Since that came so easily, I thought I’d throw in a quote and came across the one at the top:
It is the artist’s business to create sunshine when the sun fails.
I don’t know if I completely agree with that in all cases, but I think sometimes this is a true statement. It’s a business of trying to create reaction and feeling. And everybody loves the sunshine. So, often an artist is trying to bring some form of sunshine to others.
That sounds pretty good so I chose to go with that short quote. But I couldn’t quite place the author, Romain Rolland. It sounded familiar but I didn’t really know who he was or any of his work which is a shame.
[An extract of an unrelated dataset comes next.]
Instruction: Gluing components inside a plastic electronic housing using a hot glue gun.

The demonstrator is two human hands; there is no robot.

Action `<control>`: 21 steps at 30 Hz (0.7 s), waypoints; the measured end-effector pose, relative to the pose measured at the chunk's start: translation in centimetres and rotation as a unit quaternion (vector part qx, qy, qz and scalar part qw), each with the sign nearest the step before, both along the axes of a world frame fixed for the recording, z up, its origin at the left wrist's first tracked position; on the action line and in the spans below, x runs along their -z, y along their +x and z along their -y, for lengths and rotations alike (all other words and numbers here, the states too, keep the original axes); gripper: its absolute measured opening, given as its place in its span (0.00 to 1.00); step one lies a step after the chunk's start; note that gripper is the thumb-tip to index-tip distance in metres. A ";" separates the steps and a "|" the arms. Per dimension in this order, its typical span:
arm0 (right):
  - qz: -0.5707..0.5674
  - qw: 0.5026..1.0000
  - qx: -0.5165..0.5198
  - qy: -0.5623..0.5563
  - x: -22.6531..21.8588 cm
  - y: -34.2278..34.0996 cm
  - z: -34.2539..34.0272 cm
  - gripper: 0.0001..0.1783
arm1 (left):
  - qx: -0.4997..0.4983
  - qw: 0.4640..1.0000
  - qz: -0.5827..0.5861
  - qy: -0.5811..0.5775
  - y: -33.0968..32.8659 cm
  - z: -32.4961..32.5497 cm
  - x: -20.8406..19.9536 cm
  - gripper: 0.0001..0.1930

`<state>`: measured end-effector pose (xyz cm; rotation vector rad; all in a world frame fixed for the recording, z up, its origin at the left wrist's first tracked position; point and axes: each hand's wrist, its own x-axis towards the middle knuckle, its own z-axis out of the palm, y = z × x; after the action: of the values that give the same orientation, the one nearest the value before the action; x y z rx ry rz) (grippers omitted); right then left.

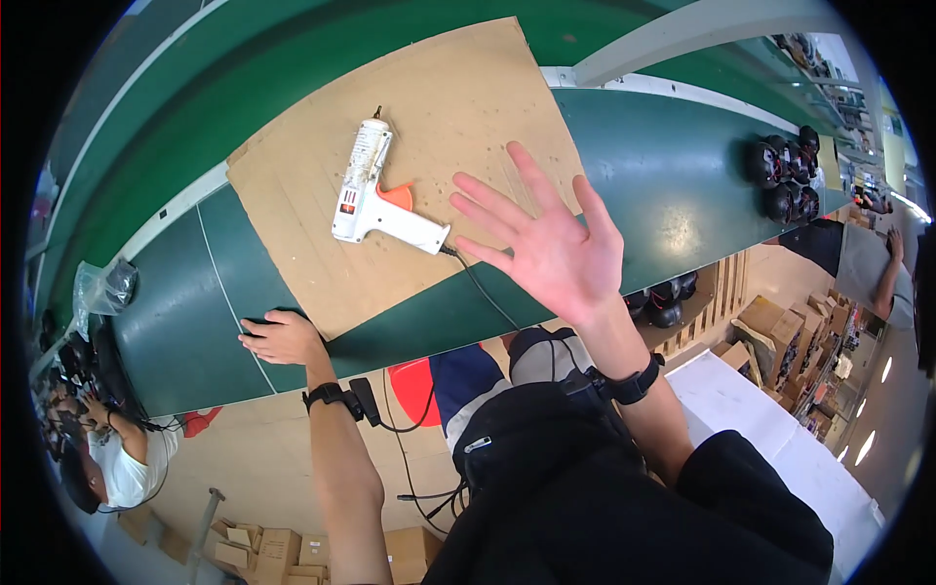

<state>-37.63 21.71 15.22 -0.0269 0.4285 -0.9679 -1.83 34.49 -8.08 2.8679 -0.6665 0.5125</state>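
Glue gun is wht w/ orng trigger, cardbd tan

Glue gun: one, 11 o'clock. Cardboard sheet under it: one. Wearer's hands: two; left hand between 8 and 9, right hand at 2. Black wristbands: two, one per wrist. Clear plastic bag: one, at 9. Co-workers: two, at 8 and 3. Round black things at 2, cardboard boxes at 7: several each, too crowded to number.
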 end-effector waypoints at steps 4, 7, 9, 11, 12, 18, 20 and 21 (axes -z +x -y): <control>0.023 1.000 0.010 0.001 -0.3 0.4 -0.4 0.38 | -0.002 1.000 0.000 -0.001 0.3 -0.4 -0.1 0.27; -0.030 0.999 -0.028 0.011 -0.7 0.2 -0.5 0.27 | -0.002 0.999 -0.031 0.007 -0.4 0.0 -0.4 0.28; 0.010 1.000 -0.017 0.013 1.9 -0.2 -1.0 0.19 | -0.003 1.000 -0.030 0.003 -0.2 0.1 -0.6 0.28; 0.047 0.999 -0.005 0.018 2.1 0.1 -0.9 0.24 | -0.004 0.999 -0.031 0.002 -0.2 0.0 -0.7 0.28; -0.060 0.996 0.008 0.069 2.0 0.4 -1.2 0.24 | -0.004 1.000 -0.030 0.002 -0.3 -0.1 -0.8 0.28; -0.154 0.972 0.011 0.178 2.1 1.2 -1.2 0.33 | -0.001 1.000 -0.030 0.001 -0.3 0.1 -0.6 0.28; -0.151 0.971 -0.002 0.186 1.8 1.5 -1.2 0.33 | -0.004 1.000 -0.027 0.003 -0.1 -0.2 -0.4 0.28; -0.185 0.962 -0.015 0.202 1.4 1.6 -1.1 0.33 | -0.003 1.000 -0.023 -0.002 0.0 -0.3 -0.3 0.28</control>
<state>-36.03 22.77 13.80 0.1568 0.9626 -0.8303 -1.83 34.76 -7.79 2.8704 -0.6491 0.4478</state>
It turns out he was French writer and dramatist who lived from 1866 to 1944. He had a most interesting life and he was friends and frequent correspondent with some of the most influential people of the time– Sigmund Freud, Hemann Hesse, Richard Strauss, Gandhi, and even Joseph Stalin.
Most notably, Rolland won the Nobel Prize for Literature in 1915 for his 10-volume novel Jean Christophe, from which the short quote here today was taken.
Makes me want to do a little more research. Like I said, I didn’t want to write anything this morning. Maybe just listen to some music, read the news, and drink coffee. But I now unexpectedly have some new music to explore and a new writer to research and, most likely, soon lose in some corner of my memory.
But that’s okay. It’s a sunny pleasant morning and as we know, everybody loves the sunshine.
Enjoy your day.
Wonderful music! Romain Rolland sounded familiar to me, too, but I couldn’t place him. Now I can.
Yes, his name sounded familiar but I didn’t really know anything about him. Sounds like a fascinating character in an interesting period of history that deserves some more research. But even so, don’t know that I have the gumption to get through a 10-volume novel right now.